Micro cap merger between two Israeli banks. Mercantile Discount Bank (3rd largest) is acquiring Dexia at what looks to be a fair price relative to BV. The biggest concern - antitrust approval has been lifted, as the regulators have conditionally approved this deal and the spread has narrowed down as a result.
TZS has liquidated a majority of its portfolio and has two potentially problematic mortgages left outstanding. In Q1 report it was again mentioned that the previously defaulted borrower has made all scheduled payments in 2018 and Q1 2019. BV has increased to C$3.21/share vs C$2.31 share price.
This is an illiquid nano cap liquidation trading a a discount to net cash ($0.011/share). Q1 report showed unchanged $100k cash burn, which was partially offset by $50k of other income (most likely interest on the cash balance) and so far nothing has been claimed against the escrow funds. No detailed comments were given on the initial distribution other than that is still expected in 2019.
Fiera Capital is acquiring Canadian listed Integrated Asset Management (IAM) in a cash and stock transaction with likely incremental payout from cash balance at the time of closing as well as CVR linked to performance of two IAM managed funds. Current expected combined consideration - C$2.82/share. Shareholder meeting is planned for the 14th of June and 62% of the votes are already in the pocket. Closure is expected shortly after the meeting.

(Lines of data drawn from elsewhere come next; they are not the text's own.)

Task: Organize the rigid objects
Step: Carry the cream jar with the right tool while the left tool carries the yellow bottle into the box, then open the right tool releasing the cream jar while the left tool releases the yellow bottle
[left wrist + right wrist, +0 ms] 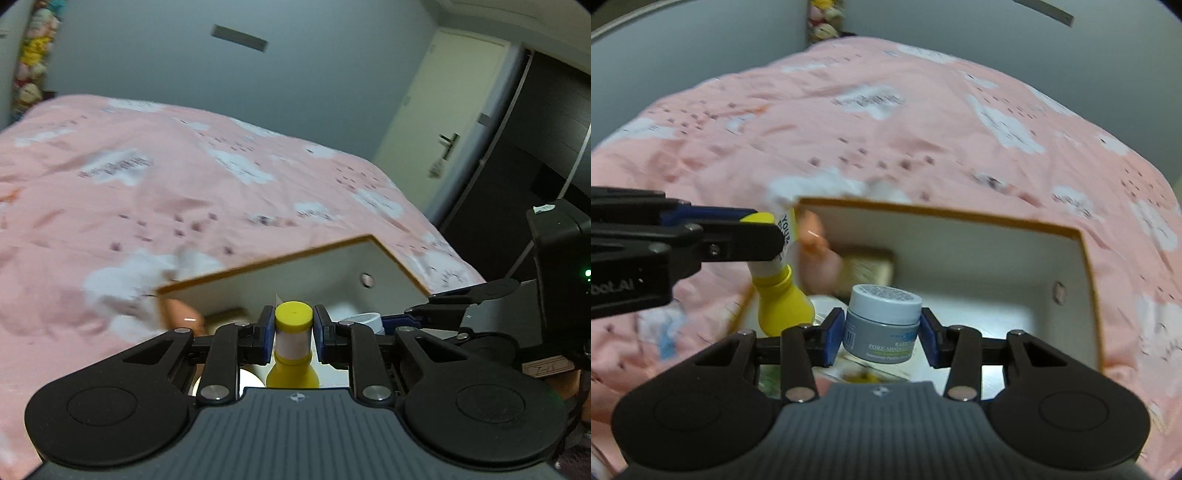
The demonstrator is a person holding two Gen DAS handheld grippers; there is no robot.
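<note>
My left gripper (294,332) is shut on the white neck of a yellow bottle (293,373) with a yellow cap, held upright over the near left corner of an open box (388,254). That box (1086,280) is white inside with an orange rim. My right gripper (882,334) is shut on a small grey jar (882,338) with a pale blue lid, above the box's inside. The right wrist view shows the left gripper (764,236) from the side, the yellow bottle (783,306) hanging below it. In the left wrist view, the right gripper's fingers (443,299) reach in from the right.
The box lies on a bed with a pink cloud-print cover (147,184). Inside it are a blurred peach object (816,251) and a gold tin (868,267). A white door (443,110) and a dark wardrobe (546,129) stand beyond the bed; plush toys (33,55) fill the far left.
</note>
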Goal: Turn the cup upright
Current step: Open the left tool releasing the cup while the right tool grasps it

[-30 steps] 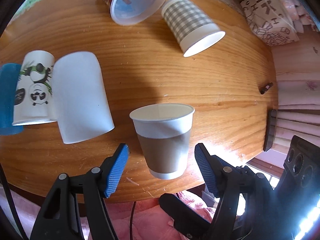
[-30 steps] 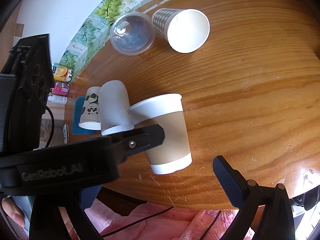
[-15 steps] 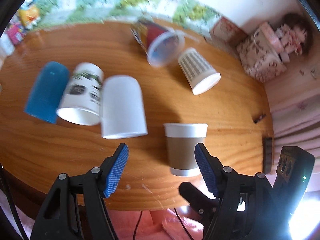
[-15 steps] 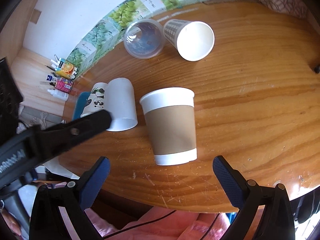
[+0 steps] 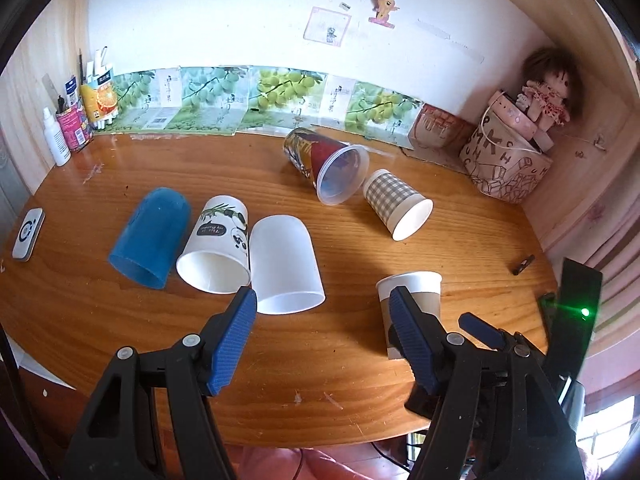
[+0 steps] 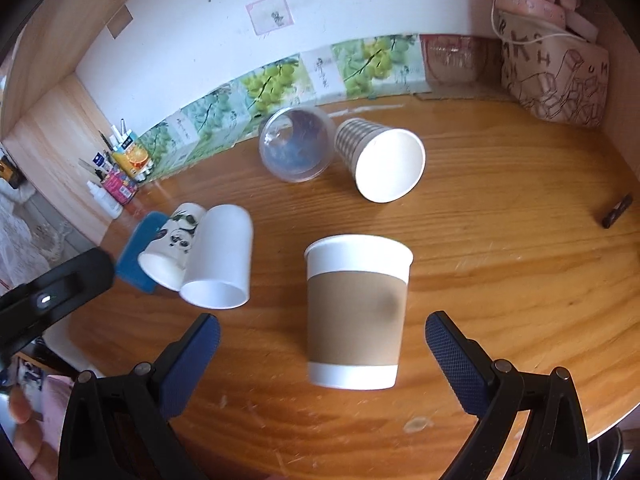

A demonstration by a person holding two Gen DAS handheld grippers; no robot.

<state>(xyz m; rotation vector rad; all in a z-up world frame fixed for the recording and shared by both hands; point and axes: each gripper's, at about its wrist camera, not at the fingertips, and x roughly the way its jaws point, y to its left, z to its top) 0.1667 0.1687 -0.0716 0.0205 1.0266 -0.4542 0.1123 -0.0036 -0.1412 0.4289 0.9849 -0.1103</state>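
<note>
Right gripper [image 6: 322, 338] jaws wide apart, nothing between the pads; the brown cup [image 6: 357, 314] stands upright on the table [image 6: 500, 280] just ahead of them, mouth up, not touched by either finger. Left gripper [image 5: 322, 310] jaws also apart and empty, hovering above the table near its front edge; in the left view its right finger covers part of the brown cup [image 5: 424, 294].

Left of the brown cup, three cups lie on their sides, packed together: white cup [image 5: 286, 264], panda cup [image 5: 218, 244], blue cup [image 5: 154, 236], mouths toward the camera. Farther back, a checked cup [image 5: 396, 202] and a clear cup [image 5: 340, 172] lie on their sides, next to each other. Small dark clip [image 5: 523, 265] near the right table edge. White remote [image 5: 28, 234] at the far left. Bottles and tubes [image 5: 76, 116] in the back left corner, a printed box [image 5: 504, 164] with a doll [image 5: 550, 92] on it in the back right.
</note>
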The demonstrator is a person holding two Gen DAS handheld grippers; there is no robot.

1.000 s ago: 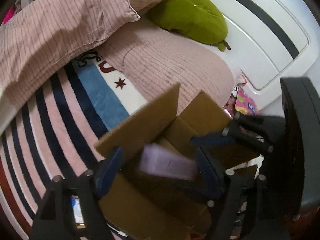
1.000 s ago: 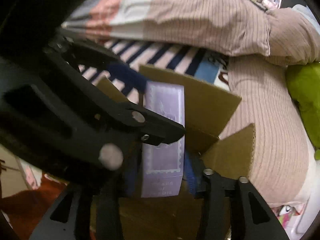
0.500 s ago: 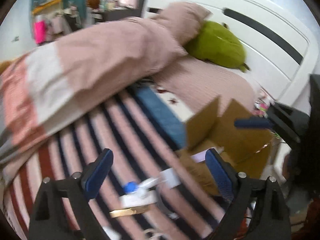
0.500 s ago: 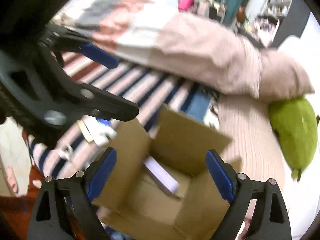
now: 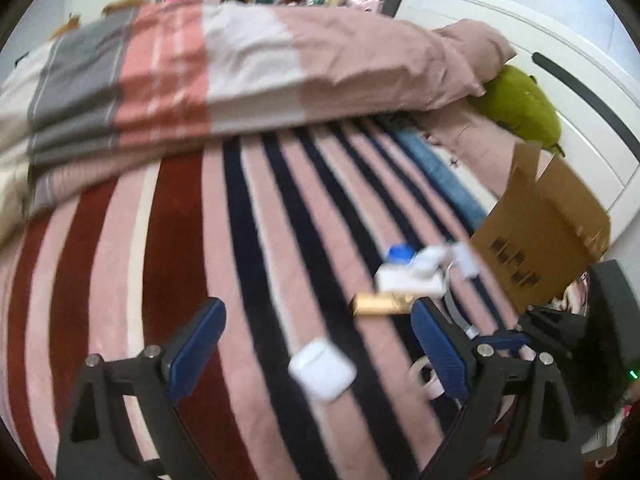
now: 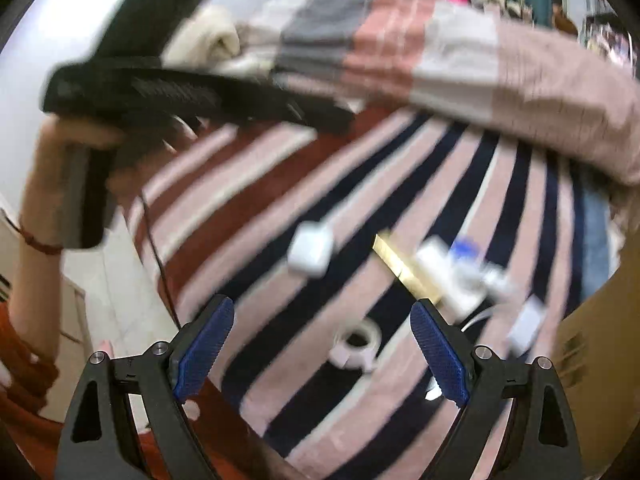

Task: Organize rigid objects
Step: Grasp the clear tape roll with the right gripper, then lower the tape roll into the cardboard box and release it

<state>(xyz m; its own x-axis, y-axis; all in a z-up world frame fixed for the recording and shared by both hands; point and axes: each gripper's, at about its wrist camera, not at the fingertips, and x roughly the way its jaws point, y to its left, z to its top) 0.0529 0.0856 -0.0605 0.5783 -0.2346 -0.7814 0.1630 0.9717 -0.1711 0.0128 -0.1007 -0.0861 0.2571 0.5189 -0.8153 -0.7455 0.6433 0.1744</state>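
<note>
Small rigid items lie on a striped bedspread (image 5: 256, 248). A white earbud case (image 5: 322, 369) (image 6: 311, 249) sits between and just ahead of my left gripper's (image 5: 316, 344) open jaws. Beyond it lie a gold bar-shaped box (image 5: 382, 304) (image 6: 404, 266), a white box with a blue-capped item (image 5: 412, 270) (image 6: 460, 268) and a roll of white tape (image 6: 354, 346). My right gripper (image 6: 322, 344) is open above the tape, holding nothing. An open cardboard box (image 5: 540, 232) (image 6: 600, 340) stands at the right.
A folded pink, white and grey duvet (image 5: 224, 76) lies across the far side of the bed. A green plush toy (image 5: 520, 104) rests by the white headboard (image 5: 580, 92). In the right wrist view, a hand (image 6: 60, 184) holds the other gripper at upper left.
Both grippers let go of the purple box inside the cardboard box, opened wide, and swung left away from the cardboard box to above the small items on the bedspread.
</note>
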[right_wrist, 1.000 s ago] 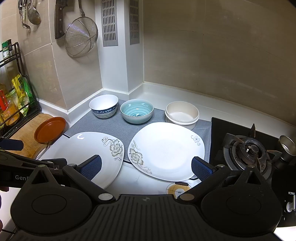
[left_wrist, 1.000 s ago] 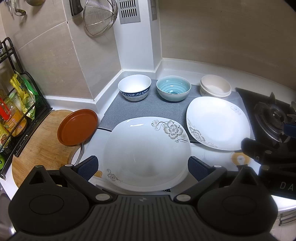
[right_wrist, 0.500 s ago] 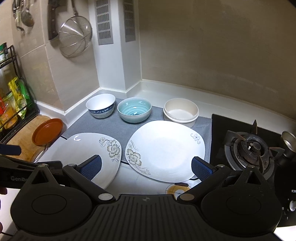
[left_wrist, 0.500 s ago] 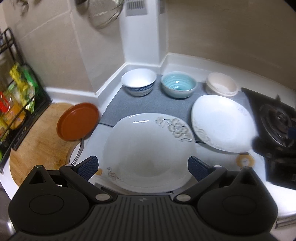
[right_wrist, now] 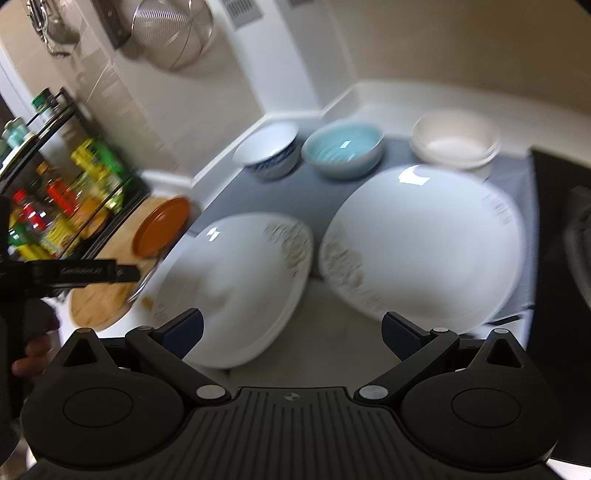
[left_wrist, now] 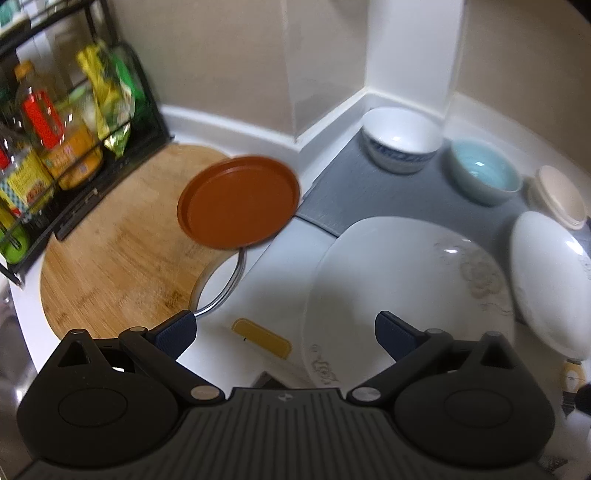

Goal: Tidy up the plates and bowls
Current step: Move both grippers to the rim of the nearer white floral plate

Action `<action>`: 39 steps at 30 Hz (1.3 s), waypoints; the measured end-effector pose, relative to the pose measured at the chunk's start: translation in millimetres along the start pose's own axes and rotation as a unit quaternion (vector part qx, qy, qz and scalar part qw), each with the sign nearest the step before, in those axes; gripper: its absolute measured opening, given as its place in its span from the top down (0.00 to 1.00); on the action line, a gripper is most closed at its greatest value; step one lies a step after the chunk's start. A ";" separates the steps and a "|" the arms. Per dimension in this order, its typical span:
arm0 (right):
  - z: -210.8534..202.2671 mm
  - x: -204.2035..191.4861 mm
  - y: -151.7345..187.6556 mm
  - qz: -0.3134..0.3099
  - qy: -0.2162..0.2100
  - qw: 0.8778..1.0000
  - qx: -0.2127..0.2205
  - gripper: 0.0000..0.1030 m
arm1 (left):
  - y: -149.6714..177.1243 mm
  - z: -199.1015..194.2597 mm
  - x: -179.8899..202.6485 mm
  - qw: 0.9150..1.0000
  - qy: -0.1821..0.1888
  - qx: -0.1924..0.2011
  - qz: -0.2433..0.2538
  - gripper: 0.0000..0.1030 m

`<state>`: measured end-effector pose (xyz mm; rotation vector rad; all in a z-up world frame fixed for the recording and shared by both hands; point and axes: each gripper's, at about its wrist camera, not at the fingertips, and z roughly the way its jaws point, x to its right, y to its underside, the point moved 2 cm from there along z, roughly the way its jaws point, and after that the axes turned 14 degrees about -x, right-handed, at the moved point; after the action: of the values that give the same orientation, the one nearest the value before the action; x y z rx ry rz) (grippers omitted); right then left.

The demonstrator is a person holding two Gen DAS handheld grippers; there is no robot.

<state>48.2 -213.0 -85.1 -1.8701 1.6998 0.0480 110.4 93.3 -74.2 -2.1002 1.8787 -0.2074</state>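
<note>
Two white square flowered plates lie on the counter: the left plate (left_wrist: 402,288) (right_wrist: 236,284) and the right plate (left_wrist: 550,280) (right_wrist: 421,247). Behind them on a grey mat (left_wrist: 388,192) stand a blue-patterned white bowl (left_wrist: 400,138) (right_wrist: 267,149), a teal bowl (left_wrist: 482,175) (right_wrist: 343,147) and stacked cream bowls (left_wrist: 559,195) (right_wrist: 454,138). An orange-brown plate (left_wrist: 238,201) (right_wrist: 160,227) lies on a wooden board (left_wrist: 110,251). My left gripper (left_wrist: 284,328) is open and empty, between the orange plate and the left white plate. My right gripper (right_wrist: 291,332) is open and empty above the white plates.
A black rack (left_wrist: 62,147) with bottles and packets stands at the left. A metal handle (left_wrist: 225,284) lies by the board, a yellow tag (left_wrist: 260,338) on the counter. The stove (right_wrist: 561,251) is at the right. A strainer (right_wrist: 173,33) hangs on the wall.
My left gripper has swung left toward the orange plate and the rack. My right gripper has moved left and lower over the white plates. Both views are motion-blurred.
</note>
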 end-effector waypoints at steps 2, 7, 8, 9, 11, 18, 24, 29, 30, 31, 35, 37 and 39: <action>14.3 -1.1 -2.7 -0.005 -0.010 1.000 -0.017 0.01 | -5.7 12.2 -6.4 1.000 0.007 -0.004 0.000 0.00; 50.4 -6.9 -10.1 0.001 -0.018 0.999 -0.049 0.01 | -26.9 41.6 -12.4 0.999 0.021 -0.013 0.033 0.00; 57.9 -8.7 -11.0 0.004 -0.017 0.998 -0.052 0.03 | -30.7 46.7 -12.3 0.999 0.026 -0.016 0.045 0.00; 64.9 -10.0 -12.3 0.011 -0.010 0.998 -0.057 0.06 | -33.8 51.0 -10.7 0.998 0.031 -0.021 0.058 0.00; 77.1 -13.6 -12.3 0.028 -0.012 0.998 -0.062 0.08 | -40.2 60.2 -9.9 0.995 0.040 -0.025 0.084 0.00; 109.0 -20.9 -10.9 0.065 0.004 0.997 -0.047 0.12 | -48.6 90.6 -5.2 0.986 0.083 -0.057 0.131 0.00; 121.2 -17.6 -18.6 0.086 0.008 0.996 -0.028 0.16 | -53.2 100.1 0.1 0.978 0.136 -0.060 0.144 0.00; 125.6 -18.4 -20.8 0.079 0.001 0.997 -0.018 0.27 | -56.0 98.9 8.0 0.971 0.166 -0.055 0.162 0.16; 126.6 -18.2 -20.8 0.078 -0.004 0.997 -0.018 0.32 | -56.3 97.9 9.7 0.970 0.170 -0.054 0.166 0.20; 126.0 -18.2 -19.8 0.079 -0.004 0.997 -0.016 0.32 | -57.3 97.7 11.3 0.969 0.175 -0.056 0.168 0.31; 125.9 -17.0 -18.5 0.083 -0.006 0.996 -0.007 0.38 | -58.6 98.0 15.4 0.969 0.174 -0.057 0.168 0.56; 124.3 -12.0 -16.2 0.094 -0.008 0.996 0.000 0.45 | -59.1 98.0 13.2 0.971 0.169 -0.054 0.162 0.64; 122.8 -7.6 -14.1 0.104 -0.008 0.995 0.004 0.58 | -62.6 99.9 9.1 0.970 0.182 -0.060 0.151 0.68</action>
<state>104.2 -151.0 -176.5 -1.6761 1.8751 0.1388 201.8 103.4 -148.6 -1.9136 2.4511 -0.4421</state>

A large Indian pharmaceutical company InvaGen Pharmaceuticals has completed the first part of ATXI acquisition and now the second part (full buy-out at $13.92/share) is conditioned on FDA approval of ATXI's opioid medication by Dec 2020/April 2021. Q1 earnings release stated that 2nd Phase 3 study results should be reported by the end of this quarter. If the results are positive, bump in the share price is expected.
Small upside ($50) opportunity for odd-lots. Cantabio, which is basically a bankrupt entity, is doing a 5000:1 reverse split. Information statement was mailed on the 24th of May and the the reverse split is expected to happen by mid June.
DNA sequencing machine maker Illumina is acquiring biotechnology company in an all cash deal. No updates were given about the pending regulatory approval in Q1 report, but the closing is still expected in mid 2019. Interestingly since mid May spread has widened considerably (due to 8% drop in PACB) and I have been unable to find any correlating news that could explain such movement so far.
Merger of two BDCs and the management company that has received strong opposition from shareholders as well as proxy firms. MCC shareholder meeting is set on the 4th of June and for a few weeks now a proxy fight has been going on as NextPoint (activist shareholder) is trying to shake up the board by agitating to change two current directors with new independent ones. Proxy firms ISS and Glass Lewis have recommended MCC shareholders to vote for the NextPoint nominees. So overall, I think that MDLY/MCC/Sierra merger is now completely dead.